July 25, 2017

AdNauseam, Google, and the Myth of the “Acceptable Ad”

Earlier this month, we (Helen Nissenbaum, Mushon Zer-Aviv, and I), released a new and improved AdNauseam 3.0. For those not familiar, AdNauseam is the adblocker that clicks every ad in an effort to obfuscate tracking profiles and inject doubt into the lucrative economic system that drives advertising-based surveillance. The 3.0 release contains some new features we’ve been excited to discuss with users and critics, but the discussion was quickly derailed when we learned that Google had banned AdNauseam from its store, where it had been available for the past year. We also learned that Google has disallowed users from manually installing or updating AdNauseam on Chrome, effectively locking them out of their own saved data, all without prior notice or warning.

Whether or not you are a fan of AdNauseam’s strategy, it is disconcerting to know that Google can quietly make one’s extensions and data disappear at any moment, without so much as a warning. Today it is a privacy tool that is disabled, but tomorrow it could be your photo album, chat app, or password manager. You don’t just lose the app, you lose your stored data as well: photos, chat transcripts, passwords, etc. For developers, who, incidentally, must pay a fee to post items in the Chrome store, this should cause one to think twice. Not only can your software be banned and removed without warning, with thousands of users left in the lurch, but all comments, ratings, reviews, and statistics are deleted as well.

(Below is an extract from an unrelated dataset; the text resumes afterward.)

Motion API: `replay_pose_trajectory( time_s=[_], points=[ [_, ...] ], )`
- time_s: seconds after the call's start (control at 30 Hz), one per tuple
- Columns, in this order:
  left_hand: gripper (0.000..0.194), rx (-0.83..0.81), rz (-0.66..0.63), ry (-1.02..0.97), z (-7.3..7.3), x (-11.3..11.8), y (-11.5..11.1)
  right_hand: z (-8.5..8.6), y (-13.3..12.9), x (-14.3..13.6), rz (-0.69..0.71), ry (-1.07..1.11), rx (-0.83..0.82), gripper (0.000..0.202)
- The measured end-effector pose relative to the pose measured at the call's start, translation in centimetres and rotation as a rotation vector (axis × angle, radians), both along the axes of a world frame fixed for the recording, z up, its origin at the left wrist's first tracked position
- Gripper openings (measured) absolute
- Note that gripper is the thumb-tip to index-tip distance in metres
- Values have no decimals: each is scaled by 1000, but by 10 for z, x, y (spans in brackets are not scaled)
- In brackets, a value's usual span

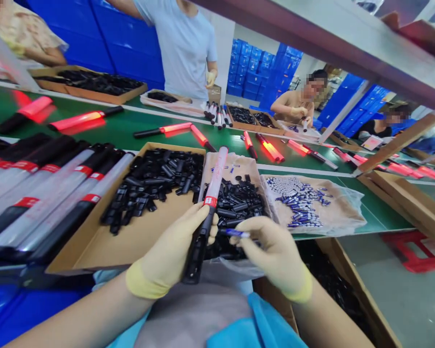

When we wrote Google to ask the reason for the removal, they responded that AdNauseam had breached the Web Store’s Terms of Service, stating that “An extension should have a single purpose that is clear to users”[1]. However, the sole purpose of AdNauseam seems readily apparent to us—namely to resist the non-consensual surveillance conducted by advertising networks, of which Google is a prime example. Now we can certainly understand why Google would prefer users not to install AdNauseam, as it opposes their core business model, but the Web Store’s Terms of Service do not (at least thus far) require extensions to endorse Google’s business model. Moreover, this is not the justification cited for the software’s removal.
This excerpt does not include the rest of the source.